Subduction zone geometry and stress transfer during megathrust earthquakes, upper Cook Inlet basin, Alaska

Bibliographic Reference

Willis, J.B., 2010, Subduction zone geometry and stress transfer during megathrust earthquakes, upper Cook Inlet basin, Alaska: University of Utah, Salt Lake City, Ph.D. dissertation, 136 p.
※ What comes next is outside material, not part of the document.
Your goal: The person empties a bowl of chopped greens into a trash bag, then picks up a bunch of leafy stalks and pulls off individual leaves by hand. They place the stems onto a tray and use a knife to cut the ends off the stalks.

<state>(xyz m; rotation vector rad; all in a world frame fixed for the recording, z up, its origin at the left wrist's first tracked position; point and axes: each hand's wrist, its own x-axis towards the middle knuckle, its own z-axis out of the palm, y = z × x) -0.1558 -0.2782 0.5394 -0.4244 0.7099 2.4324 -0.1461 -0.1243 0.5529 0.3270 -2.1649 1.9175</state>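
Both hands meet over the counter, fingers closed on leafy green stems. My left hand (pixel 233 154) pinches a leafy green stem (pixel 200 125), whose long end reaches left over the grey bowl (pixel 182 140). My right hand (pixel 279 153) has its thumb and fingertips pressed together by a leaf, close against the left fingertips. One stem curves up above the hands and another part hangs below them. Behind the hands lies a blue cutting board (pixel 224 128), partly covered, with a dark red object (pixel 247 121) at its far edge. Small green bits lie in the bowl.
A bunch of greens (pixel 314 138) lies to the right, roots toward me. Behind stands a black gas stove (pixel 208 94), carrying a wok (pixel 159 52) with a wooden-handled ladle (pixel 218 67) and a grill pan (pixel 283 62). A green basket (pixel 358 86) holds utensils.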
Field observations and elastic and viscoelastic dislocation models of the 1964 Great Alaska Earthquake, Mw 9.2, demonstrate how complex subduction zone geometry affects static and time-dependent stress transfer from megathrust ruptures to upper plate faults. A three-dimensional elastic dislocation model of the 1964 earthquake uses triangular subfaults to capture sharp changes in trend and spacing of Benioff contours that define the top of the subducting slab as it transitions from steep subduction of the Pacific Plate (PP) to shallow subduction of the Yakutat terrane (YT), an allochthonous continental fragment. The model demonstrates that slab geometry strongly influences coseismic stress transfer into the upper plate, ascertaining that the anomalous upper Cook Inlet stress field (maximum horizontal stress oriented ~45 degrees counterclockwise from subducting plate motion), is partially due to slip on the complex subduction interface. The model further ascertains that slip on the complex interface causes marked variations in coseismic stresses transferred to the Castle Mountain fault (CMF), which shows marked along-strike variability in seismogenic behavior and straddles the underlying edge of the YT. The western CMF is the only upper plate fault with unequivocal Holocene surface rupture in the greater Anchorage area. Herein, a previously unrecognized offset margin of a postglacial outwash channel is identified and used to establish a right lateral slip rate of 3.0 +/- 0.6 mm/yr -1 and a potential rupture magnitude of 6.9-7.3 for that fault segment. A time-dependent viscoelastic Maxwell rheological model of the 1964 earthquake suggests a time-delayed rotation of principal stresses from a reverse to a strike-slip faulting regime along the CMF. The delay may indicate a temporal link between megathrust earthquakes and CMF rupture. The time-dependent model further suggest that megathrust-induced changes in shear and normal stresses, and thus in rupture potential, on the Castle Mountain fault and on transpressional faults of upper Cook Inlet basin will peak ~60 years post-1964. The transpressional faults core hydrocarbon-producing anticlines of the Cook Inlet petroleum province. These faults and the western CMF pose a significant seismic hazard to the greater Anchorage area and to petroleum infrastructure of Cook Inlet basin.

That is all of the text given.